■ What is expected
An exact copy of the listing is required.
▽
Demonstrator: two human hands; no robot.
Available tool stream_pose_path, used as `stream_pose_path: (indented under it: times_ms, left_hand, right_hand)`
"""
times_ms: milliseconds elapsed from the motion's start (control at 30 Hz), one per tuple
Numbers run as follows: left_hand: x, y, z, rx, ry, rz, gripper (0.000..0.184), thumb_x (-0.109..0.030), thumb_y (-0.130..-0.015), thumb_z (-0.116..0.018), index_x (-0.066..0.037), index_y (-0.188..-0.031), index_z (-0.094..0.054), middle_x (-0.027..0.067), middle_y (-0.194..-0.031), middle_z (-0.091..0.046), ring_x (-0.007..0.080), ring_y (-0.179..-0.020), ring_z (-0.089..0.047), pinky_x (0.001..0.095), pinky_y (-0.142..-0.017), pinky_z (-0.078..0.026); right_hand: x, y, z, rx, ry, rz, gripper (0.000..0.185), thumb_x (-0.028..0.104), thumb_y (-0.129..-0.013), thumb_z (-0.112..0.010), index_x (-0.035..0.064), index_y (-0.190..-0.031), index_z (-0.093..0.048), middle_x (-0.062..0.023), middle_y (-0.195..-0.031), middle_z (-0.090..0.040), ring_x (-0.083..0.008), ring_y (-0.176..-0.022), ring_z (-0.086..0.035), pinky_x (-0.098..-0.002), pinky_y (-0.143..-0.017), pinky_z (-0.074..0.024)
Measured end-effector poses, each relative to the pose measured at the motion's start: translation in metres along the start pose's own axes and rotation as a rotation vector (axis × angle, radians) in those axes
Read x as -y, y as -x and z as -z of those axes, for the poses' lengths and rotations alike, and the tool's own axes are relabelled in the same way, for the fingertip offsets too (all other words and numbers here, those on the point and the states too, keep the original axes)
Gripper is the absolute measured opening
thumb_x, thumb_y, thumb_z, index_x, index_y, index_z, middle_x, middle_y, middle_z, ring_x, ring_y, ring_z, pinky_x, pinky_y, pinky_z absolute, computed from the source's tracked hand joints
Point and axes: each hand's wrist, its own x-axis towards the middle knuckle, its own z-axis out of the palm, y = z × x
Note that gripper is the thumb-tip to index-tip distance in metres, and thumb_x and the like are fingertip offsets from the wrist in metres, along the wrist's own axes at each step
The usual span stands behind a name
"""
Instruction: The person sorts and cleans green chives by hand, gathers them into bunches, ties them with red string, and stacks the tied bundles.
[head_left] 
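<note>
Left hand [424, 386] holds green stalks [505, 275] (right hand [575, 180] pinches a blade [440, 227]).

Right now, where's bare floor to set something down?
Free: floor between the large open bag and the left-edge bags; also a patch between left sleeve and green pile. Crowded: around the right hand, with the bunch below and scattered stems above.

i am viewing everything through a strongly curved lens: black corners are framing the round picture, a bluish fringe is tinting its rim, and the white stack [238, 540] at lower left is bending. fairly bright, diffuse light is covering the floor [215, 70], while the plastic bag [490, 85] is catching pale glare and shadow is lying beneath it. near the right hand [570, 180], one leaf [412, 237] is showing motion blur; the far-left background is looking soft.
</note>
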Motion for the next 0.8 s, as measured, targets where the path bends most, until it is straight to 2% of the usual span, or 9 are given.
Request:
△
■ Written solution
Demonstrator: two human hands; no robot.
Available tool stream_pose_path, used as `stream_pose_path: (indented under it: times_ms, left_hand, right_hand)`
"""
times_ms: milliseconds elapsed from the motion's start (control at 30 Hz), one per tuple
Numbers run as follows: left_hand: x, y, z, rx, ry, rz, gripper (0.000..0.184), thumb_x (-0.109..0.030), thumb_y (-0.130..-0.015), thumb_z (-0.116..0.018), index_x (-0.066..0.037), index_y (-0.188..-0.031), index_z (-0.094..0.054), middle_x (-0.027..0.067), middle_y (-0.194..-0.031), middle_z (-0.091..0.046), ring_x (-0.007..0.080), ring_y (-0.179..-0.020), ring_z (-0.089..0.047), pinky_x (0.001..0.095), pinky_y (-0.142..-0.017), pinky_z (-0.078..0.026); right_hand: x, y, z, rx, ry, rz, gripper (0.000..0.185), thumb_x (-0.028..0.104), thumb_y (-0.129..-0.013), thumb_z (-0.112..0.010), index_x (-0.035..0.064), index_y (-0.190..-0.031), index_z (-0.093..0.048), middle_x (-0.062..0.023), middle_y (-0.195..-0.031), middle_z (-0.090..0.040), ring_x (-0.083..0.008), ring_y (-0.176..-0.022), ring_z (-0.086..0.035), pinky_x (-0.098..-0.002), pinky_y (-0.143..-0.017), pinky_z (-0.074..0.024)
Measured end-effector poses, each relative to the pose measured at the motion's start: translation in metres along the start pose's own axes and rotation as a rotation vector (axis × angle, radians) in those axes
Read x as -y, y as -x and z as -z of those axes, for the poses' lengths and rotations alike, and the tool's own axes are relabelled in the same way, for the fingertip offsets too (all other words and numbers here, those on the point and the states too, keep the original axes)
Gripper is the absolute measured opening
thumb_x, thumb_y, thumb_z, index_x, index_y, index_z, middle_x, middle_y, middle_z, ring_x, ring_y, ring_z, pinky_x, pinky_y, pinky_z absolute, computed from the source's tracked hand joints
Point and axes: each hand's wrist, its own x-axis towards the middle knuckle, its own z-axis out of the palm, y = z × x
Note that gripper is the thumb-tip to index-tip distance in metres, and thumb_x and the like are fingertip offsets from the wrist in metres, along the wrist's own axes at each step
The usual span stands behind a name
"""
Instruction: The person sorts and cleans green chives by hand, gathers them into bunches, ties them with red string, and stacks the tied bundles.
[head_left] 
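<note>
Left hand [424, 386] holds green stalks [505, 275] (right hand [575, 180] pinches a blade [440, 227]).

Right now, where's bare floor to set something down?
Free: floor between the large open bag and the left-edge bags; also a patch between left sleeve and green pile. Crowded: around the right hand, with the bunch below and scattered stems above.

i am viewing everything through a strongly curved lens: black corners are framing the round picture, a bluish fringe is tinting its rim, and the white stack [238, 540] at lower left is bending. fairly bright, diffuse light is covering the floor [215, 70], while the plastic bag [490, 85] is catching pale glare and shadow is lying beneath it. near the right hand [570, 180], one leaf [412, 237] is showing motion blur; the far-left background is looking soft.
</note>
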Motion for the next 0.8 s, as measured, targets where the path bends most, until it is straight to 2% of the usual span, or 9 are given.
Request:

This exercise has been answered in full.